A better expression to match the same sequence is [^:]*:
, because it lets you avoid backtracking. 匹配相同序列的更好表达式是
[^:]*:
:,因为它可以避免回溯。 Here is a link to an article explaining why . 这是一篇文章链接,解释原因 。
The ?
?
after greedy operators such as +
or *
will make the operator non greedy. 在贪婪的运算符之后,例如
+
或*
将使运算符变为非贪婪。 Without the ?
没有
?
, that regex will keep matching all the characters it finds, including the :
. ,则该正则表达式将始终匹配其找到的所有字符,包括
:
。
As it is, the regex will match any string which happens before the semi colon ( :
). 正因为如此,正则表达式匹配的半冒号之前恰好任意字符串(
:
)。 In this case, the semicolon is not a special character. 在这种情况下,分号不是特殊字符。 What ever comes before the semicolon, will be thrown into a group, which can be accessed later through a
Matcher
object. 分号之前的内容将被放入一个组中,以后可以通过
Matcher
对象进行访问。
This code snippet will hopefully make things more clear: 该代码段有望使事情变得更加清晰:
String str = "Hello: This is a Test:";
Pattern p1 = Pattern.compile("(.*?):");
Pattern p2 = Pattern.compile("(.*):");
Matcher m1 = p1.matcher(str);
if (m1.find())
{
System.out.println(m1.group(1));
}
Matcher m2 = p2.matcher(str);
if (m2.find())
{
System.out.println(m2.group(1));
}
Yields: 产量:
Hello
你好
Hello: This is a Test
您好:这是一个测试
This regular expression means anthing ending with :
or it could be understood as anthing till first :
. 这个正则表达式表示
anthing ending with :
或者可以理解为anthing till first :
。
Here ':' means nothing. 这里的“:”没有任何意义。 but it complies for pattern
anystring:
will match to this pattern 但它符合模式
anystring:
将匹配此模式
I think the '?' 我觉得 '?' is redundant and will be applied on '.*'.
是多余的,将应用于“。*”。
':' has no special meaning whatsoever in regexps and will be matched to the characters in the string. ':'在正则表达式中没有任何特殊含义,并且将与字符串中的字符匹配。
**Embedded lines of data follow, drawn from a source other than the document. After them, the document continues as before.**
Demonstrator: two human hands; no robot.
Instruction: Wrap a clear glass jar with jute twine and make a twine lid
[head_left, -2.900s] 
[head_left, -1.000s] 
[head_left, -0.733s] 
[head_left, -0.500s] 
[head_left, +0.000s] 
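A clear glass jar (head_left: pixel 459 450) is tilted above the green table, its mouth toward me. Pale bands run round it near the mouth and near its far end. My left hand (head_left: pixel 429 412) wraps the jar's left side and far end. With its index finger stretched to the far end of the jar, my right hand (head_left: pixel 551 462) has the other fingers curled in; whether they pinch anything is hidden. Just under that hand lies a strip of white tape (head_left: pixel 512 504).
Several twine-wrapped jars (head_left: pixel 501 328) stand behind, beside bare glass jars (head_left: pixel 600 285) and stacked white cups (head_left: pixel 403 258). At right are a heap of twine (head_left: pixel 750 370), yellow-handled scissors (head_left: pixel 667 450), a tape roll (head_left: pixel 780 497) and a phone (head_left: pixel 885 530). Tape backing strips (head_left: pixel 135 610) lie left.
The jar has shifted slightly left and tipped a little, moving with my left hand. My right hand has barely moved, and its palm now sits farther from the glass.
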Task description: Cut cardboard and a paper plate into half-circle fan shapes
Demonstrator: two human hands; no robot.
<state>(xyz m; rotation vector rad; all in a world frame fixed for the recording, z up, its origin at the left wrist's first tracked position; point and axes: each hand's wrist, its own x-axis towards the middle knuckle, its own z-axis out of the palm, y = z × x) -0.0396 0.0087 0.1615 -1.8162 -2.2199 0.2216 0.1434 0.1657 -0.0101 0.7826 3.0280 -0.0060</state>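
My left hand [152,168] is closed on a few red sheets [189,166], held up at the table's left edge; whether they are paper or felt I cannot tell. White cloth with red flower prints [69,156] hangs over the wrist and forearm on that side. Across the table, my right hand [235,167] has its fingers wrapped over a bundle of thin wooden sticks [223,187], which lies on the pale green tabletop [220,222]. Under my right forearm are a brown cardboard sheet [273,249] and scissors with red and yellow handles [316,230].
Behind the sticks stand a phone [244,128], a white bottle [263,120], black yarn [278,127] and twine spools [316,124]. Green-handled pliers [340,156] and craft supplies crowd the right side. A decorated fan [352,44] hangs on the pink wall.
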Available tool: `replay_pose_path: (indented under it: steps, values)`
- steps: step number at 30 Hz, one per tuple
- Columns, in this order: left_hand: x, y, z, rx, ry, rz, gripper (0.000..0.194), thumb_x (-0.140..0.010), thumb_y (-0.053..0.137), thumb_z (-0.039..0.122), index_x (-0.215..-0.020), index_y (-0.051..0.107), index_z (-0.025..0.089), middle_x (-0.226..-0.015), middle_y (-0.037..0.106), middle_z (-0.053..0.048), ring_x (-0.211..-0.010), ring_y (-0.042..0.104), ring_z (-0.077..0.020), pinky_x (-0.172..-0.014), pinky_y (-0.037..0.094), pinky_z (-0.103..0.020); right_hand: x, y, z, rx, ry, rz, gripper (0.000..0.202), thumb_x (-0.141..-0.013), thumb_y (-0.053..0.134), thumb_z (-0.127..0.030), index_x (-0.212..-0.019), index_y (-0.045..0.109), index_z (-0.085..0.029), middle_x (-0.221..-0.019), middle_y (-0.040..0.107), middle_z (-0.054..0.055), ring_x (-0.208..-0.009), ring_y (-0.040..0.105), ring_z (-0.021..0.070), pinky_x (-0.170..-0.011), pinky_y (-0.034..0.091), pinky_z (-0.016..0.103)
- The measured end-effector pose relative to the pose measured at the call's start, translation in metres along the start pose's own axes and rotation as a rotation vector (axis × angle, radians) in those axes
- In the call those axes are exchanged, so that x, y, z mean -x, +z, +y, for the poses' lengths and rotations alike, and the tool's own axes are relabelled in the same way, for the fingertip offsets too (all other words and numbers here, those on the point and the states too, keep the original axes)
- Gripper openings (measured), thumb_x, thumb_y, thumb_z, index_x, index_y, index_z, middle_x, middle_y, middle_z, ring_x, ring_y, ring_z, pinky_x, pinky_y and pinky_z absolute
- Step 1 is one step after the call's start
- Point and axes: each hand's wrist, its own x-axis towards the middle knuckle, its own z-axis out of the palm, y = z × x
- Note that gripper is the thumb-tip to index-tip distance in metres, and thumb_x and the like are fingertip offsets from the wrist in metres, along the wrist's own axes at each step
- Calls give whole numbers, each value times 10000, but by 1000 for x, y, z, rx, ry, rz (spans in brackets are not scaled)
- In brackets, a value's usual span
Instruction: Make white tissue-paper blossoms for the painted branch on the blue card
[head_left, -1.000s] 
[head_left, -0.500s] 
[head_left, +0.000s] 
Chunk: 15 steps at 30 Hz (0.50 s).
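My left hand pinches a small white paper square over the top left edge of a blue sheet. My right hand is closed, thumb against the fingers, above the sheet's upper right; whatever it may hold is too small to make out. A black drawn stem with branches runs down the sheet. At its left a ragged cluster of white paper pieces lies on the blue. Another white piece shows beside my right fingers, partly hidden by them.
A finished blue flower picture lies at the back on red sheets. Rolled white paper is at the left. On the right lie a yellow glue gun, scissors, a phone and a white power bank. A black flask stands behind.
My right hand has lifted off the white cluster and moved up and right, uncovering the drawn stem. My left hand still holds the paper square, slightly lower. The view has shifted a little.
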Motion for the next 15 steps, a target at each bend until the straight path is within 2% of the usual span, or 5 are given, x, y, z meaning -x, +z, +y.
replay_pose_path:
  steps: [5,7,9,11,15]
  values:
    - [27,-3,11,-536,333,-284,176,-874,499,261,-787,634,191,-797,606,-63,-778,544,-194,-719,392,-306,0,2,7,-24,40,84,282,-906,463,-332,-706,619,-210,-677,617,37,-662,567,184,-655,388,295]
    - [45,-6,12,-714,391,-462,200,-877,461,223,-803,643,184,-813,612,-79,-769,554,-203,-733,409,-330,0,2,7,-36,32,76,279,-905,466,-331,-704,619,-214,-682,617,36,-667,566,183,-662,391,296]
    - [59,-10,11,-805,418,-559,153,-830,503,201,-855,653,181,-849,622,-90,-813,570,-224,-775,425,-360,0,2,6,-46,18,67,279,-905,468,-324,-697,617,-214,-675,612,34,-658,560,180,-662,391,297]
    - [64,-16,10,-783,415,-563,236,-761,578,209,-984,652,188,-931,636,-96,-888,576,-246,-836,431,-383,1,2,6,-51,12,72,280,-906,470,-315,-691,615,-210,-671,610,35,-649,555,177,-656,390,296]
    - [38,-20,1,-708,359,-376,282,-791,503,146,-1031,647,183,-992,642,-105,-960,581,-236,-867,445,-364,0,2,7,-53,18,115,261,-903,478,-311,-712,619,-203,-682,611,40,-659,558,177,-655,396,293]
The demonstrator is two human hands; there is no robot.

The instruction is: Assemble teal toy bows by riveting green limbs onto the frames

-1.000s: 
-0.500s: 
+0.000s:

EDIT: dasblinkenlight is be right, if greedy the regexp will try to match as much as they can, and he is right in his suggestion as well. 编辑:dasblinkenlight是正确的,如果贪婪,正则表达式将尝试尽可能匹配,并且他的建议也正确。
I found a link which lists greedy vs reluctant: What is the difference between `Greedy` and `Reluctant` regular expression quantifiers? 我找到了一个列出贪婪与勉强的链接: “贪心”和“勉强”正则表达式量词有什么区别?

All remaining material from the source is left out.